Methods : We conducted a single-center, retrospective study of adult patients (≥19 years) who underwent living donor liver transplantation at our institution between January 2000 and December 2021. Patients were categorized into two groups based on tacrolimus trough levels (measured between one and two years post-transplant): a low FK group (<6 ng/mL) and a high FK group (≥6 ng/mL). We analyzed overall survival and biopsy-proven rejection-free survival in all recipients, and HCC recurrence-free survival among those transplanted for HCC. Cox proportional hazards regression was used to identify independent predictors of mortality, rejection, and HCC recurrence.

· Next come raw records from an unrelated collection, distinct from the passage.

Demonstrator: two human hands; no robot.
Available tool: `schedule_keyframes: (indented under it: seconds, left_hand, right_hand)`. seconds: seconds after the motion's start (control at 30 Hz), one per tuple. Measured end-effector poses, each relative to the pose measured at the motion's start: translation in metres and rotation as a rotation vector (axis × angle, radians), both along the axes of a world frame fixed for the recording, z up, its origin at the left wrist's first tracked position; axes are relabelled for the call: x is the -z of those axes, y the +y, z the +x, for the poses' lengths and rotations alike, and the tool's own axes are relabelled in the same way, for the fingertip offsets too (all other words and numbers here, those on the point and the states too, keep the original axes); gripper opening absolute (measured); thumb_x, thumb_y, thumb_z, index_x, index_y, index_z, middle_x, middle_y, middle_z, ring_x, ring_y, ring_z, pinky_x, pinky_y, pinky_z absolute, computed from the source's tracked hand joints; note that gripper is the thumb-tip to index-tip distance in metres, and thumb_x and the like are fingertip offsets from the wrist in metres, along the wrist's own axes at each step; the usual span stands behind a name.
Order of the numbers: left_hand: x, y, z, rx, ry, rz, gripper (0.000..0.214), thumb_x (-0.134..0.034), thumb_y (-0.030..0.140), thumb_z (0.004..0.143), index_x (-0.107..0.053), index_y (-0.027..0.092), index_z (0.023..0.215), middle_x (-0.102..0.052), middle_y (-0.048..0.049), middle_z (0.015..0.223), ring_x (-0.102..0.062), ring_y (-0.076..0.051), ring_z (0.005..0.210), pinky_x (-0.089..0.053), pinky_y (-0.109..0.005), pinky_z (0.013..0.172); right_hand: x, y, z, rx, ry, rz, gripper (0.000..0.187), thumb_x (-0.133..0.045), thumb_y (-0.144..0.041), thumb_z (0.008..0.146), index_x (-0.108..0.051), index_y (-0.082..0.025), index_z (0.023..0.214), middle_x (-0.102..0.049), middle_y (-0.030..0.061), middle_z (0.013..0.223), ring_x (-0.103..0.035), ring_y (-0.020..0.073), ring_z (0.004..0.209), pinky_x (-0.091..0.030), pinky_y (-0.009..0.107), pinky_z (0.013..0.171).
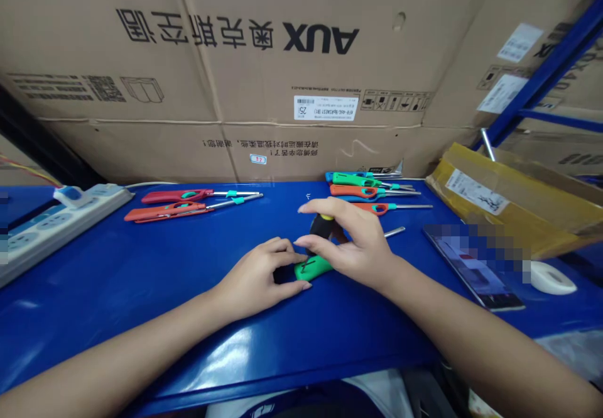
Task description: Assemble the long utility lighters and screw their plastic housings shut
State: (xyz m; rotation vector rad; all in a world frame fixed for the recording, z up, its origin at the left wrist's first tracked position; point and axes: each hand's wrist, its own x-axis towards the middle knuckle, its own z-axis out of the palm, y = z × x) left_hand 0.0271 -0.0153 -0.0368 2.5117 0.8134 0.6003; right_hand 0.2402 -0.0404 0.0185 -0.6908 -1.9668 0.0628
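A green stick lighter [311, 269] lies on the blue tabletop, its metal tube poking out to the right beyond my fingers. At its left end, my left hand [261, 273] grips the green handle between thumb and fingers. My right hand [362, 242] is closed around a stubby screwdriver [321, 226] with a black and yellow handle, held upright over the lighter. The screwdriver's tip is hidden, so I cannot tell whether it sits in a screw. Part of the lighter's body is covered by my right hand.
Two red-orange lighters [164, 212] lie at the back left, several coloured lighters [354, 190] at the back right. A white power strip [56, 223] runs along the left. On the right are a phone [471, 267], a tape roll [552, 278] and an open yellow-taped box [522, 217]. Large cartons [264, 91] stand behind.
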Motion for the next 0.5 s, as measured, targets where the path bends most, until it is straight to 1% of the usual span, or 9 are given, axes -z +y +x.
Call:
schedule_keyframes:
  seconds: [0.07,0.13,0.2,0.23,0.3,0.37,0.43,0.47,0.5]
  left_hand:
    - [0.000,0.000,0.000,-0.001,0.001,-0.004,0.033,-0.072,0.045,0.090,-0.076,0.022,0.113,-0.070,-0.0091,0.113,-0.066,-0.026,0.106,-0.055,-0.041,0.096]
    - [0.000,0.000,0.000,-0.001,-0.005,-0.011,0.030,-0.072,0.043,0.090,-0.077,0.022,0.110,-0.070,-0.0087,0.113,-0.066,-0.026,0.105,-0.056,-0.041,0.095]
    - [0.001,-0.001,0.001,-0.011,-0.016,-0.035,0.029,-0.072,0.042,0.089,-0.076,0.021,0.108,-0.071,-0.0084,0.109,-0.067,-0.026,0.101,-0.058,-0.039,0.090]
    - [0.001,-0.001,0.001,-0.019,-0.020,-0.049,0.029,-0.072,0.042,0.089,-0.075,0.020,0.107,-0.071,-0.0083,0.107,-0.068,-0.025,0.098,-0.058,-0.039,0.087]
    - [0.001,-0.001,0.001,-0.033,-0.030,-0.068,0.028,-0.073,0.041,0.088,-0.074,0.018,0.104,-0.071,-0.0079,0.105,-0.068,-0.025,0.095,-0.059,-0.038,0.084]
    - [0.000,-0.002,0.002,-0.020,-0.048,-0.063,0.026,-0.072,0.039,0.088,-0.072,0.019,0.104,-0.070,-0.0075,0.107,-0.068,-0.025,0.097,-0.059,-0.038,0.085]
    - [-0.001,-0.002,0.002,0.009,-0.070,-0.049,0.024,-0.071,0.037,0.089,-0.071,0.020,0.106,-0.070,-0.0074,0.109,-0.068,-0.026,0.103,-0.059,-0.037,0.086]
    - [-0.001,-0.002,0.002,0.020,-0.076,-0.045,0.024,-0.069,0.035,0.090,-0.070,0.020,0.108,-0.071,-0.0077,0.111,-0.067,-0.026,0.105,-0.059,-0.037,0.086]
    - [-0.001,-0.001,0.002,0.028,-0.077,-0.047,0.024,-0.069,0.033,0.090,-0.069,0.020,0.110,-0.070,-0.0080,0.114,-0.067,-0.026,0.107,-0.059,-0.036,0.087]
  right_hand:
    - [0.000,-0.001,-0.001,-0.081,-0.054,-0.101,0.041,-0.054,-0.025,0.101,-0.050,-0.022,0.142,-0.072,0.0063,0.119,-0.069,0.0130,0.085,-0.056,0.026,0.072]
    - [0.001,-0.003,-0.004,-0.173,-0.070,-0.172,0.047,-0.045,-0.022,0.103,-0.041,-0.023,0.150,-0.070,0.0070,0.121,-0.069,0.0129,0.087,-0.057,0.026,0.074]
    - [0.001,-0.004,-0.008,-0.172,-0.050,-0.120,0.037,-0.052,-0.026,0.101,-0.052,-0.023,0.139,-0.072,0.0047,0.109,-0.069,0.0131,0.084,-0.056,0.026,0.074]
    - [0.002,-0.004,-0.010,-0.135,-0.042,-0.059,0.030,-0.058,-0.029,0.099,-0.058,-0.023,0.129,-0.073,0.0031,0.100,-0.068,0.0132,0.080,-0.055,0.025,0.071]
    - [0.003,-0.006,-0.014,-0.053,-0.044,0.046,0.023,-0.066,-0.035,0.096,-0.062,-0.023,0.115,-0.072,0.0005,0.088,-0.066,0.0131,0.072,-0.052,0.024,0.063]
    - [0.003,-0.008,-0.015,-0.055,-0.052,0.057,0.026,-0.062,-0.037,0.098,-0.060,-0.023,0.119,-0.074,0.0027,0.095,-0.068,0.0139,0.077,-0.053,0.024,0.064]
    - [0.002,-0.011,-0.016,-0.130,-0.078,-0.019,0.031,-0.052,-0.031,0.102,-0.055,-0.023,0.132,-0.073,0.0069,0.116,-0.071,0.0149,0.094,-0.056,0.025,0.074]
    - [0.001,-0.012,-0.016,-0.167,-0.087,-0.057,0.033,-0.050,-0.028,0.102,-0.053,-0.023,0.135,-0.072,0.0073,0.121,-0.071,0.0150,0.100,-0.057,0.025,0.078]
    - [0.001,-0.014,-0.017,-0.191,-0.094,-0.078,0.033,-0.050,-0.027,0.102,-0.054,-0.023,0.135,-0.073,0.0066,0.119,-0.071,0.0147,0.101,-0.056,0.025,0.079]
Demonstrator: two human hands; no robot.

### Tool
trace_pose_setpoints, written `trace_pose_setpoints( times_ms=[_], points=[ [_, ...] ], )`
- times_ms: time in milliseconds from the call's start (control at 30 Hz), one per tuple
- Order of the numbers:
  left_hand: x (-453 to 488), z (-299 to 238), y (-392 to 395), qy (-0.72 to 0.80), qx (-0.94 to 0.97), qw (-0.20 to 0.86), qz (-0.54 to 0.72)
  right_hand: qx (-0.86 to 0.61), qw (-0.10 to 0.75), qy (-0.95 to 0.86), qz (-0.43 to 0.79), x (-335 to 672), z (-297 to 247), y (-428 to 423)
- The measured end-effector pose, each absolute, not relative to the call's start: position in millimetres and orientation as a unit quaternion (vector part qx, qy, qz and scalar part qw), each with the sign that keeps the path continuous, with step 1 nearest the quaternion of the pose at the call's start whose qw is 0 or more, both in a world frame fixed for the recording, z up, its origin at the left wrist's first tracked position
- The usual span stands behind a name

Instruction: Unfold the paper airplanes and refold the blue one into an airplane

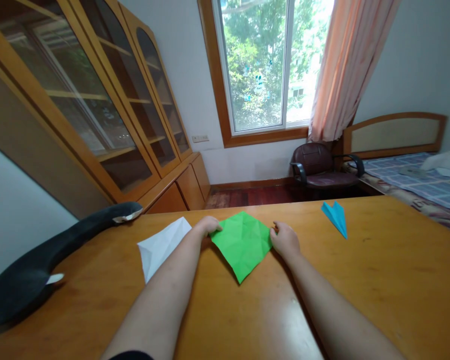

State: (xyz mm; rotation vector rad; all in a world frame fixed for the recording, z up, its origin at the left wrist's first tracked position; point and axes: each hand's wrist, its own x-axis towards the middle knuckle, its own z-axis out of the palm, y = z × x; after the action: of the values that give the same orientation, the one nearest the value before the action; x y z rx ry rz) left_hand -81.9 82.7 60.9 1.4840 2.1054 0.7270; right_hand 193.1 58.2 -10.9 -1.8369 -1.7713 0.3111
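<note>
Green paper (242,242) is held up between the two hands, over a wooden table (225,320) whose glossy top is spread below the grip and on both sides of it. By the left wrist and forearm, a creased white paper (163,245) is laid on the table, its lower part partly covered by the arm. Farther left of the grip, a dark curved object (33,262) with pale patches is placed along the table's edge. To the right of the right hand, well apart from it, a folded blue paper (336,217) is seen with its narrow point turned toward the wearer. Beyond the hands, the room is lit through a window (255,65), flanked by a pink curtain (350,65). A glass-fronted cabinet (189,187) is set beyond the grip on the left; a dark red armchair (315,160) and a bed (427,172) with a checked cover are placed beyond it on the right.

Both forearms are stretched forward, angled inward toward the paper. The left hand (209,226) is brought to the paper's left corner, and the right hand (286,239) is set at the opposite corner, its fingers curled inward.

At the left, the corner is pinched, with the thumb laid on top and the other fingers hidden. At the right, the corner is met by the fingertips; whether it is pinched there cannot be told.
</note>
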Motion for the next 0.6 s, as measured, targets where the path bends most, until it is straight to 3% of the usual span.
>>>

Results : The low FK group (n=941) demonstrated superior 10-year overall survival (82.8% vs. 68.8%, p=0.002) and rejection-free survival (86.7% vs. 72.8%, p<0.001) compared to the high FK group (n=176). Higher tacrolimus levels were independently associated with increased mortality (adjusted HR=1.98, p<0.001) and rejection (adjusted HR=2.20, p<0.001). Among 614 patients transplanted for hepatocellular carcinoma (HCC), there was no significant difference in recurrence-free survival (77.7% vs. 81.2%, p=0.483), and tacrolimus levels were not independently predictive of recurrence.

Conclusions : In this single-center, retrospective study, maintaining tacrolimus trough levels below 6 ng/mL did not appear to increase the risk of graft rejection or worsen overall survival. However, no significant reduction in HCC recurrence was observed in the low FK group. These findings suggest that careful tacrolimus dose minimization may be feasible in selected patients.